The argument from lockfiles feels downright confused to me. Yes, minimum version selection gets you repeateable builds without lockfiles. Yes, lockfiles have non-zero complexity. But that doesn't mean the universality of lockfiles is a tacit admission that everyone really wanted minimum version selection all along. It seems far more natural to say that the universality of lockfiles shows that everyone wants both repeatable builds and up-to-date dependencies, but there's a fundamental tension between those two goals (as aturon's post goes into).
And finally the "cooperation" argument. I agree that in this hypothetical (and often very real) scenario, the authors of C and D simply need to work together to figure out the fix. I don't think anyone disagrees with that. But the post strongly implies that other package managers somehow make this scenario worse, without ever really spelling out why. It seems to be implying that minimal version selection prevents the incompatibility from affecting as many users, and therefore reduces pressure on C's and D's authors to rush a fix. While that certainly could happen, it's also entirely possible that C's and D's authors would never notice the incompatibility at all, or may dramatically underestimate its severity, if none of their users were regularly upgrading to maximal versions.

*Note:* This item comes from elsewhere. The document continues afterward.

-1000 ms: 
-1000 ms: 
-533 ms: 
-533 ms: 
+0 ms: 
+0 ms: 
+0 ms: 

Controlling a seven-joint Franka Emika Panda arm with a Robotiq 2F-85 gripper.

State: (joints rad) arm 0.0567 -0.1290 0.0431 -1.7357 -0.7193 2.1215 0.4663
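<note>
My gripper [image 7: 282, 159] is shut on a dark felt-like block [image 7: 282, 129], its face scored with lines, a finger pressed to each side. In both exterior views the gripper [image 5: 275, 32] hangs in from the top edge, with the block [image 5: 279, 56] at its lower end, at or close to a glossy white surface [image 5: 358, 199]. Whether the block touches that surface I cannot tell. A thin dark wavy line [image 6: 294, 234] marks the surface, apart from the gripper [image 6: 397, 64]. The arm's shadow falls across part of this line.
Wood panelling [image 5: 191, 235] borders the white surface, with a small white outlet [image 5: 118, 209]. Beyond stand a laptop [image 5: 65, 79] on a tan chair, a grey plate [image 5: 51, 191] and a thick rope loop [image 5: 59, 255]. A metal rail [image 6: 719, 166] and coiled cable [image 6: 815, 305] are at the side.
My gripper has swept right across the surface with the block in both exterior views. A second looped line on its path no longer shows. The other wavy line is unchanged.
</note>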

Plus, if the package manager has a lockfile, all of the users that notice the incompatibility can simply keep using the lockfile until the issue is fixed. It's not a simple "vgo helps, other package managers hurt". It's a complicated tradeoff, which (once again) aturon's post covers much more fairly.

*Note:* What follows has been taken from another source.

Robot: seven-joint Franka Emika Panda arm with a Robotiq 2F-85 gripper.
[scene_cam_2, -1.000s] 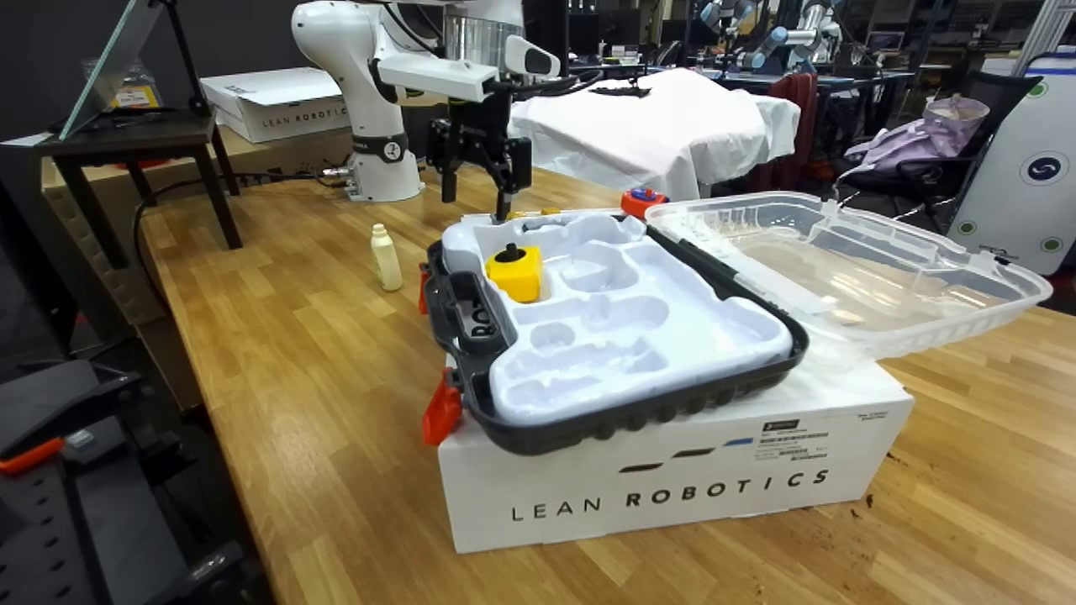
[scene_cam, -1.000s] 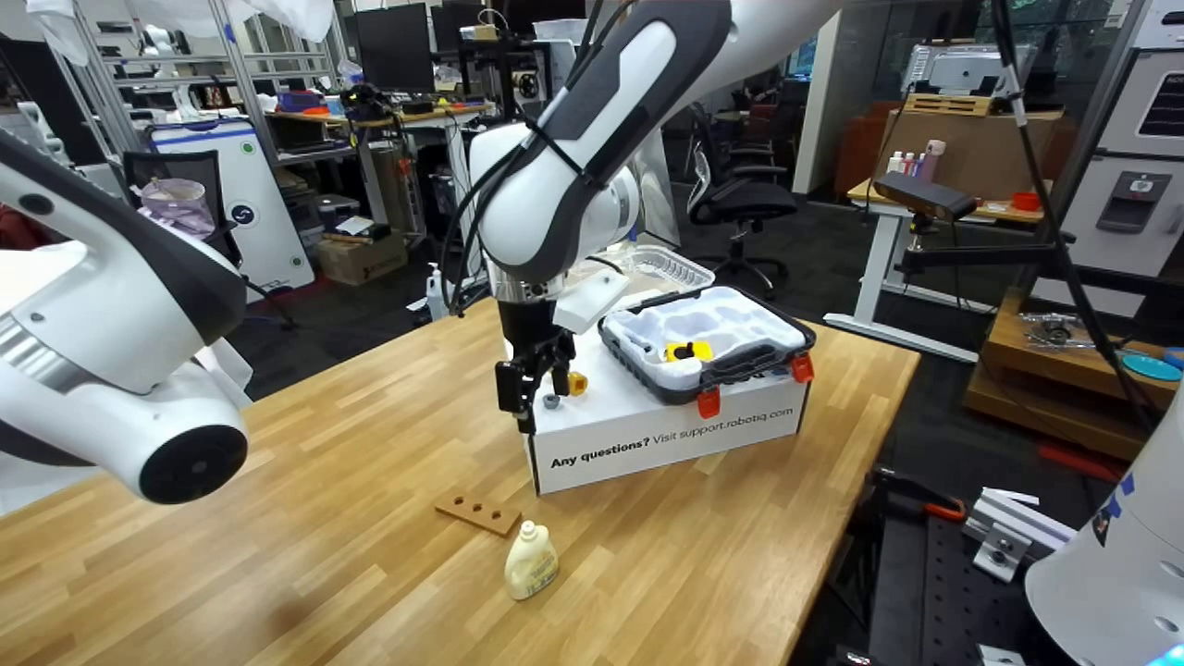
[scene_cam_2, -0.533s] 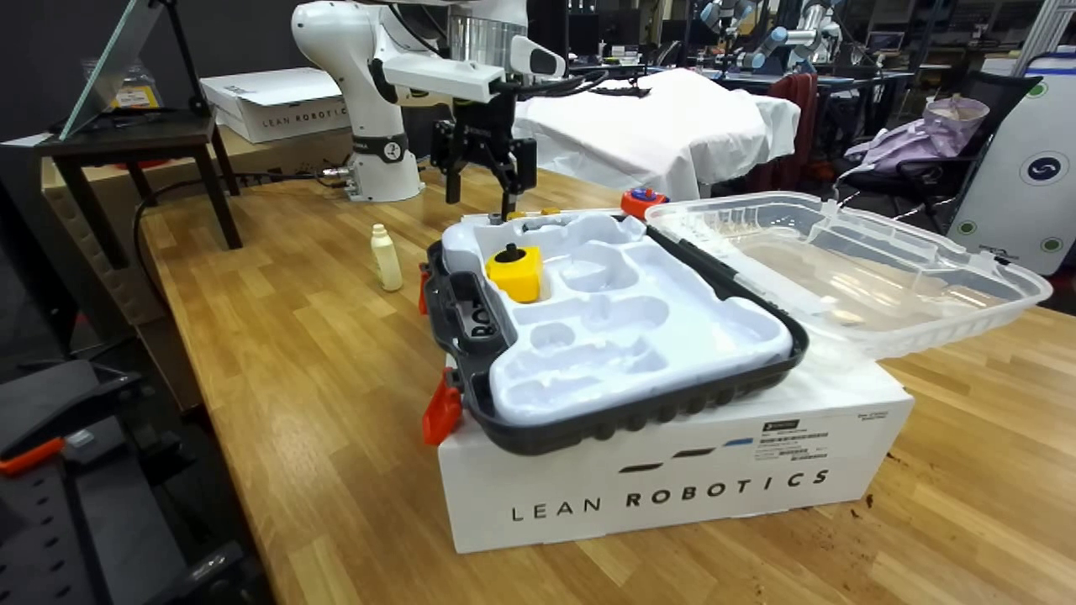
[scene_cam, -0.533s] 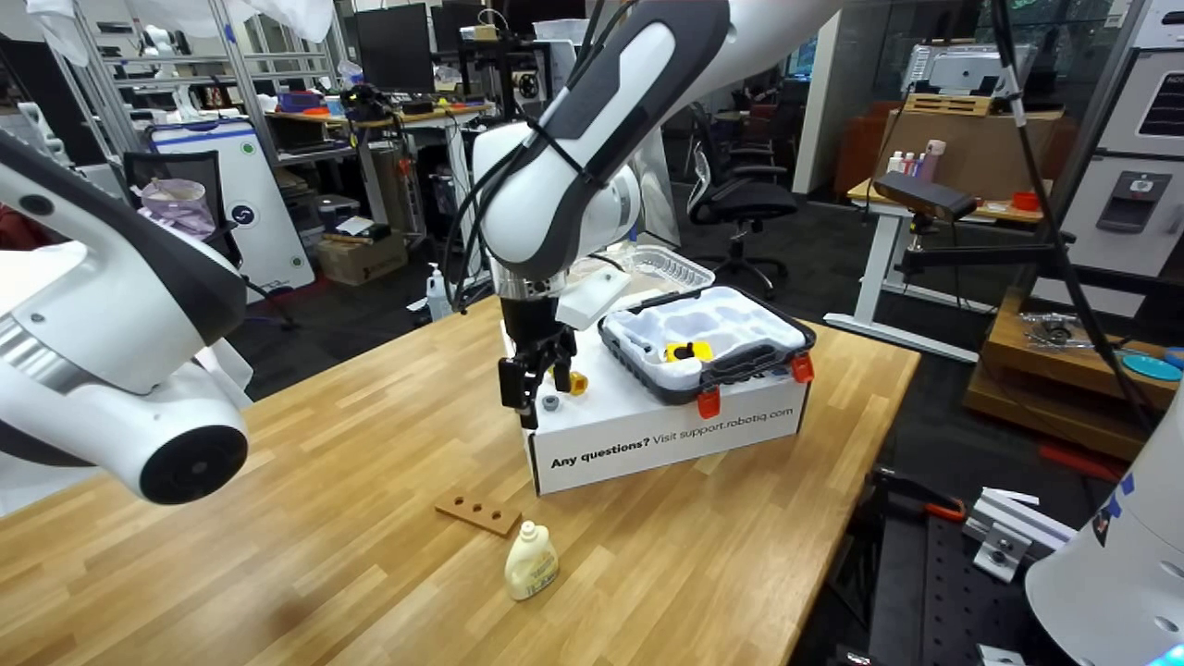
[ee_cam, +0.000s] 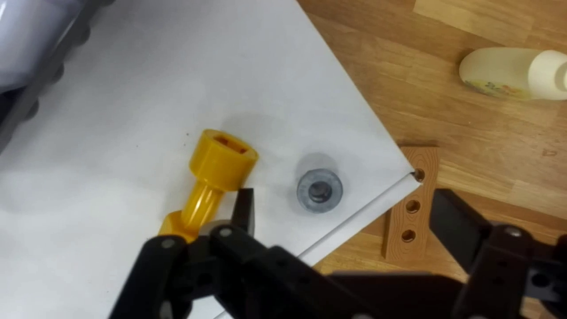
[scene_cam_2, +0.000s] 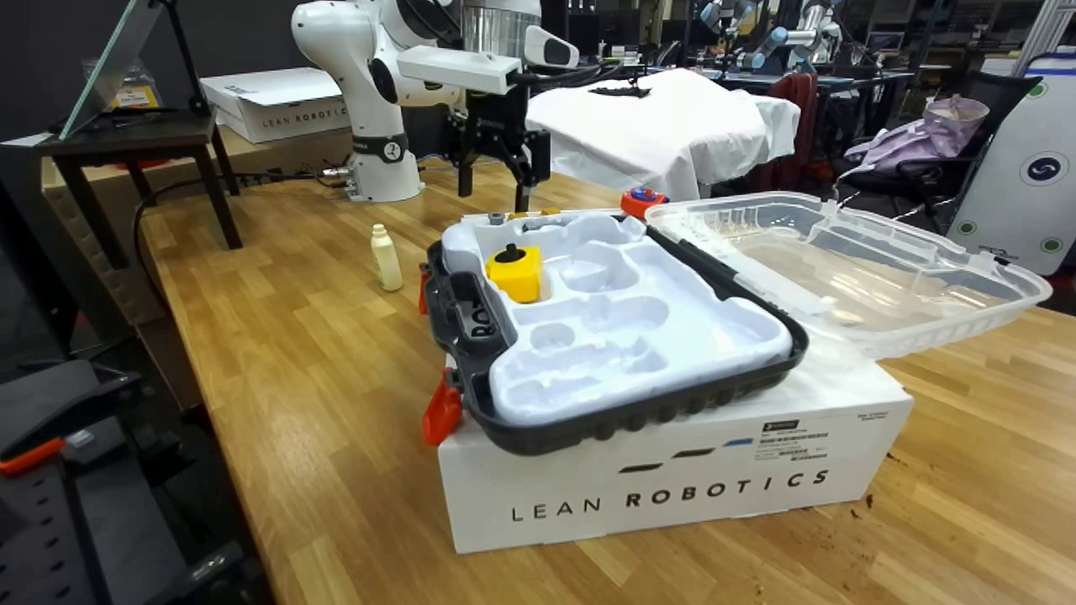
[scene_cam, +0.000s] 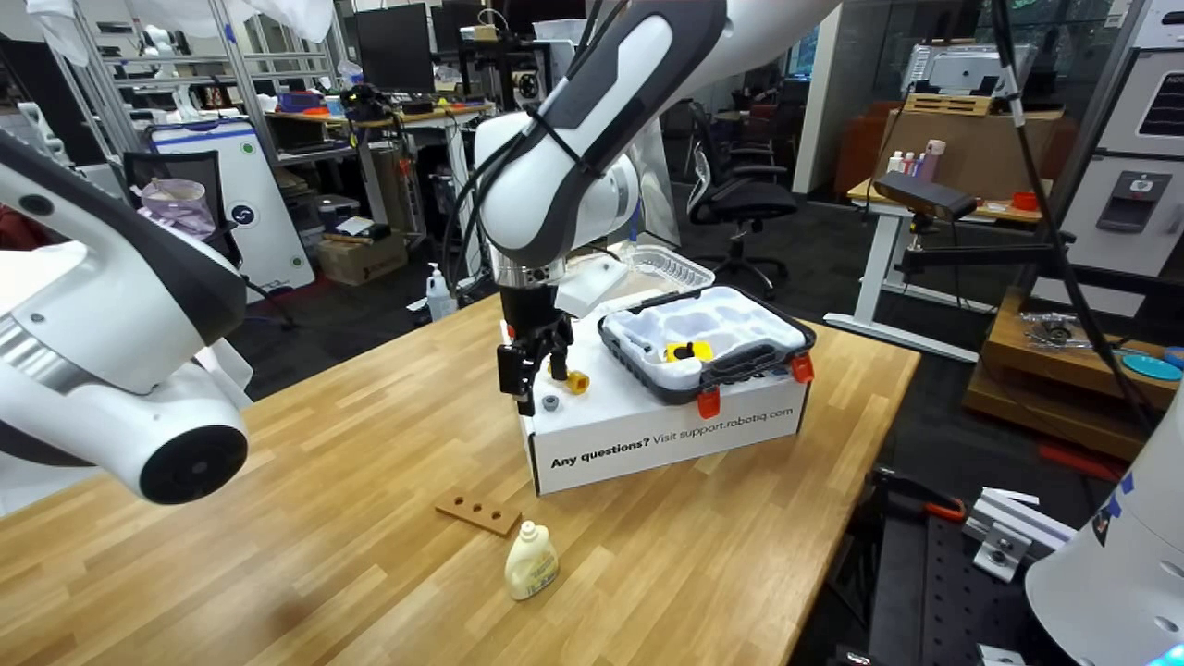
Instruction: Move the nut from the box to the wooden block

At the most basic level, a package management system is just a way to help people download the libraries they need to build their program. But a higher goal of many package managers, including cargo, is to help people receive compatible updates automatically, which can include important performance and security improvements, without breaking their build. This goal is inherently in tension - sometimes updates will break builds by mistake.
Cargo's attempt to find the highest point on the curve is maximal version selection with lockfiles, and by default not checking the lockfile into CI for libraries. That way libraries are rapidly tested for compatibility with new versions of their dependencies (so potential incompatibilities between libraries are found quickly) while end users only receive upgrades to their dependencies when they ask for them (so the built binaries they deploy don't break). This point may not actually be the maximum utility, but I think its a good effort.

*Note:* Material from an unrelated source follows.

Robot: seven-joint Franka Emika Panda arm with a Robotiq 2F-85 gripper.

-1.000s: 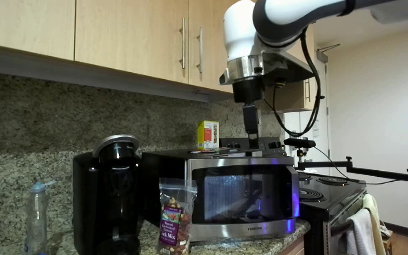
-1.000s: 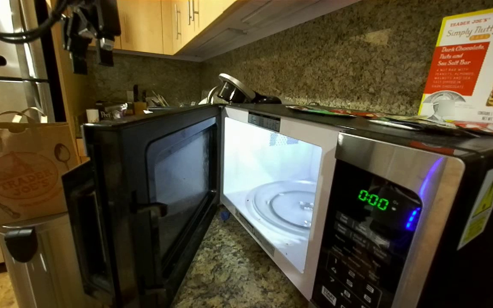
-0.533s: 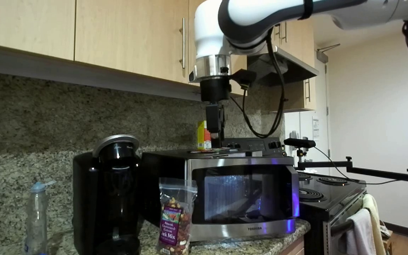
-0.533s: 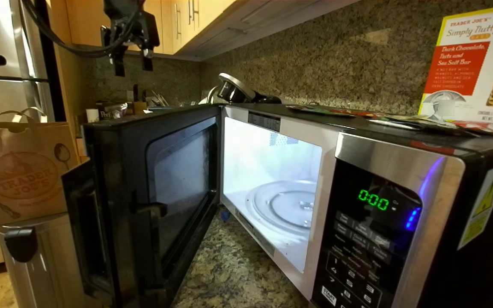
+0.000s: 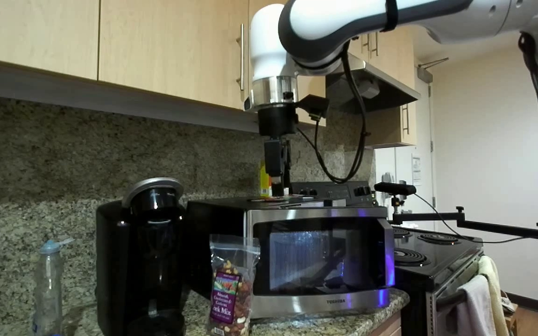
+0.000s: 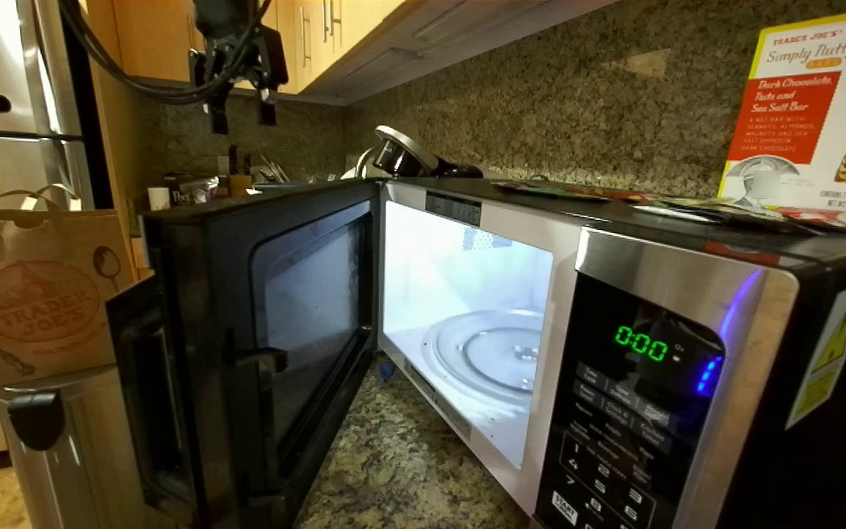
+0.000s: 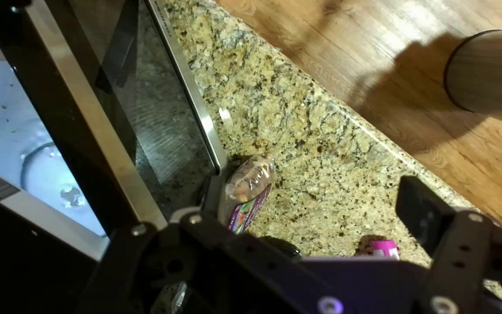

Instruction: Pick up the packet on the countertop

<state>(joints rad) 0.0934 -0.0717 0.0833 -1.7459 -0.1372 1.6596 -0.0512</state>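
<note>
1. Wrist view: the end effector point(image 7: 312, 198) is released, its dark fingers point(image 7: 421, 211) spread wide apart above the surface point(image 7: 329, 161).
2. Just beside a front corner of the microwave point(image 7: 98, 131), the packet point(image 7: 253, 185) rests on the surface: a clear bag of nuts with a purple label point(image 7: 251, 211), partly hidden by the end effector in this view.
3. In an exterior view the packet stands upright at that corner, covering part of the microwave's front; I cannot tell whether the two touch.
4. In both exterior views the end effector hangs higher than the microwave's top.
5. A black coffee maker point(image 5: 140, 266) stands beside the microwave, on the packet's side; a clear bottle point(image 5: 48, 294) with a blue cap point(image 5: 50, 246) is farther from the microwave, past the coffee maker.
6. In an exterior view the microwave's door point(image 6: 203, 353) stands open on a lit interior point(image 6: 460, 294); the display point(image 6: 641, 343) reads 0:00.
7. On top of the microwave, a snack-bar box point(image 6: 786, 110) stands upright and flat printed items point(image 6: 695, 211) lie nearby.
8. Farther from the microwave than the packet, a magenta cap point(image 7: 384, 245) shows in the wrist view, on something I cannot make out.
</note>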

In contrast, Go resolves the tension by declaring that getting people the most recent compatible versions of their dependencies possible is just not one of their goals. That's what the claim that "we all must work together" is all about: getting new updates is the users' problem.
This solution resolves the trade off completely by just choosing one side of it, but I don't think its the point of maximal utility for users. I also feel dubious of the way vague aphorisms are used to anchor the justifications of this position, like high-minded language is a cover for the reality that they just resolved the tension by reducing the scope of their goals in comparison to other package managers.